▸ TASK BRIEF
Copy out each line of the material in which the word "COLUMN" appears.

▸ THE DATA

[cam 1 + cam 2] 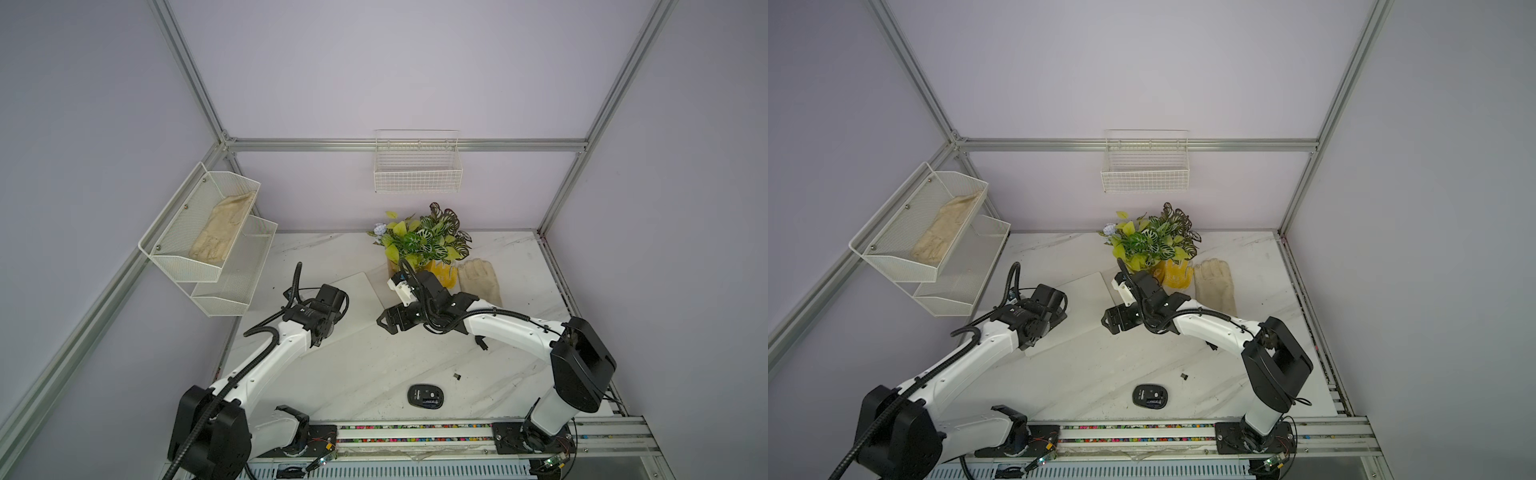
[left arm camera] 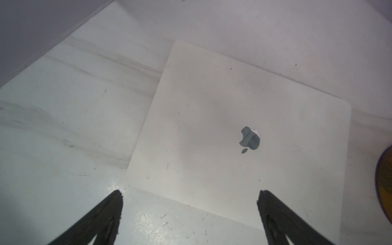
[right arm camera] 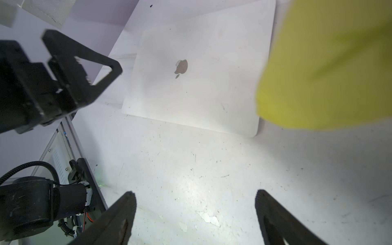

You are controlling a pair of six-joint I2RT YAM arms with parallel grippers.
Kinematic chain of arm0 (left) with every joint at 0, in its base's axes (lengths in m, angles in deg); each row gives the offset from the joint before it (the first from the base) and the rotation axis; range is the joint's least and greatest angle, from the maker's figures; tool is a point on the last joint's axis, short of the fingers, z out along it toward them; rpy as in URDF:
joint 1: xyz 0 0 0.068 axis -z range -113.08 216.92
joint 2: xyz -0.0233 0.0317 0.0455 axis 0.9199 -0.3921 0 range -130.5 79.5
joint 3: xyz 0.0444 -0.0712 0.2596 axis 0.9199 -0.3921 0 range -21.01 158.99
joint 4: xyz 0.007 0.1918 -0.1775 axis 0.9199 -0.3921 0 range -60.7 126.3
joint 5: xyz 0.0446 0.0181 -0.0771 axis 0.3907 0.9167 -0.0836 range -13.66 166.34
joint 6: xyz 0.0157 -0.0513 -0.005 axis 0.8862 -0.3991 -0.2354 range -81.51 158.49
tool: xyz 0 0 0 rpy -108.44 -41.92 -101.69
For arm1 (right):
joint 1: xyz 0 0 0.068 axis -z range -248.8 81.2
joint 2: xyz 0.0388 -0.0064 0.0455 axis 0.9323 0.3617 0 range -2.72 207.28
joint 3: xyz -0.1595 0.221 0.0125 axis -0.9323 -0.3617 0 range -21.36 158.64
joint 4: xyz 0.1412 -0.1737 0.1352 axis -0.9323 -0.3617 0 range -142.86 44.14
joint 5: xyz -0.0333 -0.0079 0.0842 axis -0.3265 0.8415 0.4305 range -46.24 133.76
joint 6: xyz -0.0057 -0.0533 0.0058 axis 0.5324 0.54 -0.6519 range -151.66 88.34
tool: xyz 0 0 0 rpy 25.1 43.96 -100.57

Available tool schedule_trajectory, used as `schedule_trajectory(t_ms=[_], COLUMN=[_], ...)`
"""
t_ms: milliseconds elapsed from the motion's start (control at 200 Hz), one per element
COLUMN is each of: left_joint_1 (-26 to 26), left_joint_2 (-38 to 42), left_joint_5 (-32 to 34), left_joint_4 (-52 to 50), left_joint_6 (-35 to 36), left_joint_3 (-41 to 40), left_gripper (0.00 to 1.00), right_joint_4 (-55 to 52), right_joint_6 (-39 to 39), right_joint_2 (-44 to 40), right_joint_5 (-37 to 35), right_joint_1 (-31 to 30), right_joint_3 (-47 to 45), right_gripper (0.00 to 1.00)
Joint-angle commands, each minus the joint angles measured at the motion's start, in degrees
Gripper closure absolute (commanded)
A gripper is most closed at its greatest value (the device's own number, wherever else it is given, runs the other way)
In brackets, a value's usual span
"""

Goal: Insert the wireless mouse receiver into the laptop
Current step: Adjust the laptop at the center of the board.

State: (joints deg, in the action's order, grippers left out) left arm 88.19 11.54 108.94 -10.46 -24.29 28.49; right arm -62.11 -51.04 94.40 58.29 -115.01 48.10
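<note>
Hovering by the closed laptop [image 2: 212, 127], the left tool [image 2: 190, 192] and the right tool [image 3: 195, 192] are held spread wide and empty, probably to view its edges. The wireless mouse receiver [image 1: 457, 377] is seen on the counter [image 1: 374, 365] near the mouse [image 1: 426, 395], well apart from them.

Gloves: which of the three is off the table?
The cream glove in the mesh rack's upper tier. The yellow glove and the other cream glove lie on the table by the plant.

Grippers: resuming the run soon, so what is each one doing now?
Left gripper: open, holding nothing.
Right gripper: open, holding nothing.
</note>
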Motion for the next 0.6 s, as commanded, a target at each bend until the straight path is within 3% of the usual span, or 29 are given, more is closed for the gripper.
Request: schedule_trajectory(t_ms=[0, 190, 400, 595], left_joint_1=[-0.3, -2.2, -6.6, -6.6], left_joint_2=[3.3, 5.3, 6.8, 6.1], left_joint_5=[6.6, 7.4, -5.1, -10.8], left_joint_4=[-1.4, -2.6, 1.6, 4.1], left_joint_6=[7.4, 13.7, 18.2, 20.8], left_joint_3=[3.7, 6.0, 5.0, 3.5], left_gripper=[0.00, 0.00, 0.00, 0.00], right_joint_4=[-1.3, -7.1, -14.8, -12.6], right_joint_6=[1.6, 2.6, 3.4, 2.2], right_joint_2=[4.5, 20.7, 41.0, 52.2], right_joint_5=[-3.0, -5.1, -7.7, -11.0], right_joint_1=[-1.0, -1.6, -1.6, -1.5], right_joint_3=[6.9, 26.1, 51.1, 64.0], right_gripper=[0.10, 0.20, 0.41, 0.55])
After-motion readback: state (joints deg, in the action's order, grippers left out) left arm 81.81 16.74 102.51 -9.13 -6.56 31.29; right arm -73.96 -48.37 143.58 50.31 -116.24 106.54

▸ RESULT OF THIS TASK
Available tool schedule_trajectory, used as `schedule_trajectory(t_ms=[_], COLUMN=[_], ...)`
COLUMN is each of: left_joint_1 (-26 to 26), left_joint_2 (-38 to 42), left_joint_5 (-32 to 34), left_joint_4 (-52 to 50), left_joint_6 (-35 to 36), left_joint_3 (-41 to 40), left_gripper (0.00 to 1.00), right_joint_4 (-55 to 52), right_joint_6 (-39 to 39), right_joint_2 (-44 to 40), right_joint_5 (-37 to 35), right_joint_1 (-31 to 30), right_joint_3 (-47 to 45), right_gripper (0.00 to 1.00)

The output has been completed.